Well, it's been a while. Bear with me. This is going to turn into a book review blog for a few weeks, then maybe I'll talk about other things. If you wan to see more regular posts by me, I'm over on YouTube more nowadays. That in itself is a whole other discussion and I will explain at a later date. Meanwhile, there's a heap of reading I haven't reviewed, so here goes.
I took a heap of notes during this one, and now I don't think I can comb back through them all, so I'm going to go off memory, which might be slightly hazy as I read it a few months back now. I truly have been shocking at keeping up with my blog.
The key points:
Most of what it covered wasn't a big surprise. It shone a light on how mental health has been used over the generations to repress women and twist them into believing that quite normal emotional reactions and desires are somehow wrong and warped. That they are hysterical, over-reacting, irrational and angry. As it quotes another author, Nzinga Shaka Zulu: 'therapists are often the soft police of the dominant culture.'
It refers a lot to Greek mythology, which I enjoyed. Looking at power dynamics and relations between mothers and their daughters. It reminded me a bit of Charlotte Keatley's play My Mother Said I Never Should, in that respect. She also goes into the mother/whore dichotomy.
There were many examples of how a predominantly male system, and male therapists, abused their power to elicit sex and other favours from female clients, often turning against them or casting them aside at a later date, yet strangely, both men and women generally prefer male therapists and spend longer seeing them.
I appreciated that Chesler devotes quite a bit of time to discussing the difference in experience between straight and gay women, and between white and black women. All of the lesbians she interviewed had been classified as sick by therapists and psychiatrists, some given shock therapy. Chilling stuff, considering how very recent that history is.
There were a few statements I didn't agree with, none of which I can remember offhand at the moment, but I think they generally revolved around slightly outdated stereotypes of women and their place in society. The book was originally written in the 70s, and it does have a bit of a didactic quality to it which niggled occasionally.
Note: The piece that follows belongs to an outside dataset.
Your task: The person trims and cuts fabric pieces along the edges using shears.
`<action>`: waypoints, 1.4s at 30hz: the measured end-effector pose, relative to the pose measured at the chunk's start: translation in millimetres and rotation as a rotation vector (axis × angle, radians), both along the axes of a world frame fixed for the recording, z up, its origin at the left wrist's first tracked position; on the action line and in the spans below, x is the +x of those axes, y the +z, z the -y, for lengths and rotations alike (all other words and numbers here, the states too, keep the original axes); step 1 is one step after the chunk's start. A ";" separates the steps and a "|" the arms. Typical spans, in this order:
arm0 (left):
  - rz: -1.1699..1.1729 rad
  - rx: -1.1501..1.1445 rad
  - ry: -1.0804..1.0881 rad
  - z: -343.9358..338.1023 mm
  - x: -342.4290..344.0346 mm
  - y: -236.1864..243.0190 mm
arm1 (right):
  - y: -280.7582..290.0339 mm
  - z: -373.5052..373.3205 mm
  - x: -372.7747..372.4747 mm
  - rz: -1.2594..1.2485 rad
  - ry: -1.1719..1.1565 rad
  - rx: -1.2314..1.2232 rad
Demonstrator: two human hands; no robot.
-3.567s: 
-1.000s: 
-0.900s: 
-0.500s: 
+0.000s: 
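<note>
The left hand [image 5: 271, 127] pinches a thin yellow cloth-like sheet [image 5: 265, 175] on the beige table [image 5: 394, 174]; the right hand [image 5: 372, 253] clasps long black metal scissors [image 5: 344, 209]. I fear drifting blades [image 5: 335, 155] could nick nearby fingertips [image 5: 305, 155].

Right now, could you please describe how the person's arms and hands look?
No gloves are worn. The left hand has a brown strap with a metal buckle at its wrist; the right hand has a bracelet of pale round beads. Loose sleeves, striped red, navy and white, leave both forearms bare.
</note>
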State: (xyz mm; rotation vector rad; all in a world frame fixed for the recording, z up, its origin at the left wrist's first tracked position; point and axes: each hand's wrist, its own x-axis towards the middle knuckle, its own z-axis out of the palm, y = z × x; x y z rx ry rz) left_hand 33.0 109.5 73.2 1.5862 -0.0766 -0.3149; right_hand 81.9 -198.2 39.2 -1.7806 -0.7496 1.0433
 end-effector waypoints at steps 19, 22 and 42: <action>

I'm not entirely sure if this was the book itself or the audio narration. I have to say, I did struggle with this one as an audiobook. The only way to describe the tone of narration is sardonic. At first it feels a bit nudge-nudge, wink-wink, we're all in this together, aren't these people who hold such outdates views ridiculous, but after an hour or two it just starts to grate. You feel like saying, 'just talk to me like a normal person,' rather than trying to rile my outrage. I picture the narrator sitting in a leather-sofa library, narrating with a bourbon in hand and a cigarette in a foot-long holder, ruby-red lips curled in distain between puffs. The questions never come across as genuine questions but always rhetorical.
That's not to say that the book isn't good or insightful, just to say, probably best get the tree copy.